Keadaan kita di akhirat kelak hanyalah kehendak Allah. Dikarenakan oleh rahmat-Nya saja kita akan bisa mendapatkan kebaikan yang melimpah dan kenikmatan yang tiada akhir di dalam surga yang hijau lagi permai. Sungguh tertipu diri kita jika mengira akan masuk surga disebabkan hanya oleh amalan-amalan kita.
Sedikit amal membuat kita ujub. Sedikit amal membuat kita memandang rendah orang lain. Sedikit amal membuat kita menjadi hakim atas tindakan benar-salahnya orang lain. Tak ingatkah kita kisah ahli taat yang masuk neraka dan ahli maksiat yang masuk surga?
Disebutkan dalam kitab Sittuna Qishshah kisah ahli ibadah yang masuk neraka dan ahli maksiat yang masuk surga.
Abu Hurairah bahwa Rasulullah bersabda, “Pada zaman Bani Israil dahulu, hidup dua orang laki-laki yang berbeda karakternya. Yang satu suka berbuat dosa dan yang lainnya rajin beribadah. Setiap kali orang yang ahli ibadah ini melihat temannya berbuat dosa, ia menyarankan untuk berhenti dari perbuatan dosanya.
Suatu kali orang yang ahli ibadah berkata lagi, ‘Berhentilah dari berbuat dosa.’ Dia menjawab, ‘Jangan pedulikan aku, terserah Allah akan memperlakukan aku bagaimana. Memangnya engkau diutus Allah untuk mengawasi apa yang aku lakukan.’
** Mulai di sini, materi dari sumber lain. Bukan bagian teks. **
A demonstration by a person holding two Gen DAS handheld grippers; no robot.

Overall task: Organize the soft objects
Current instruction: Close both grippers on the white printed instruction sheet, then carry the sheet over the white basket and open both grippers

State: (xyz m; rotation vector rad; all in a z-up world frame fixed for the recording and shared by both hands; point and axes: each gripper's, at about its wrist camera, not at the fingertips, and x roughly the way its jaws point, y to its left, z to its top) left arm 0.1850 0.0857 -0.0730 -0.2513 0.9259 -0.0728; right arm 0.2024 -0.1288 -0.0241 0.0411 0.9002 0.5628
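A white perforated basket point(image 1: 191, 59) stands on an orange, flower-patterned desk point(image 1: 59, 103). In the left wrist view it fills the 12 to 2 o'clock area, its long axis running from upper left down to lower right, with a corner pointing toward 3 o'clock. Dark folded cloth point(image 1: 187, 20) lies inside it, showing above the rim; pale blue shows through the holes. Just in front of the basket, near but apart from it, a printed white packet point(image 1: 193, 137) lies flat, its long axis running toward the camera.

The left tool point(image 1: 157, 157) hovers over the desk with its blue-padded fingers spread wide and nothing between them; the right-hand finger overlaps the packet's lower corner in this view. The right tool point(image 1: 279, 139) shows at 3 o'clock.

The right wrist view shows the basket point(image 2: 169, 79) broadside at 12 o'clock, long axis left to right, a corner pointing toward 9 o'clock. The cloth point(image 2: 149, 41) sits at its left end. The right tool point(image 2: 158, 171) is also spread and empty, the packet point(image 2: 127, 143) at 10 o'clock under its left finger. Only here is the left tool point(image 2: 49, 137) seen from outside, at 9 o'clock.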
Laki-laki ahli ibadah itu menimpali, ‘Demi Allah, dosamu tidak akan diampuni oleh-Nya atau kamu tidak mungkin dimasukkan ke dalam surga Allah.’
Kemudian Allah mencabut nyawa kedua orang itu dan mengumpulkan keduanya di hadapan Allah Rabbul’Alamin. Allah ta’ala berfirman kepada lelaki ahli ibadah, ‘Apakah kamu lebih mengetahui daripada Aku? Ataukah kamu dapat merubah apa yang telah berada dalam kekuasaan tanganKu.’
Kemudian kepada ahli maksiat Allah berfirman, ‘Masuklah kamu ke dalam surga berkat rahmat-Ku.’
Sementara kepada ahli ibadah dikatakan, ‘Masukkan orang ini ke neraka’.”
(HR. Ahmad, Abu Dawud, Ibnu Mubarak dalam Az-Zuhd, dan Ibnu Abi Dunya dalam Husn Az-Zhan, dan Al-Baghawi Syrah As-Sunnah)
***
Kisah tersebut mengandung celaan kepada seseorang yang mengklaim dirinya sendiri sebagai hakim kebenaran. Kisah tersebut memberikan faidah bahwa seseorang yang memastikan orang lain masuk surga atau neraka, berarti ia telah mengakui memiliki sifat ketuhanan.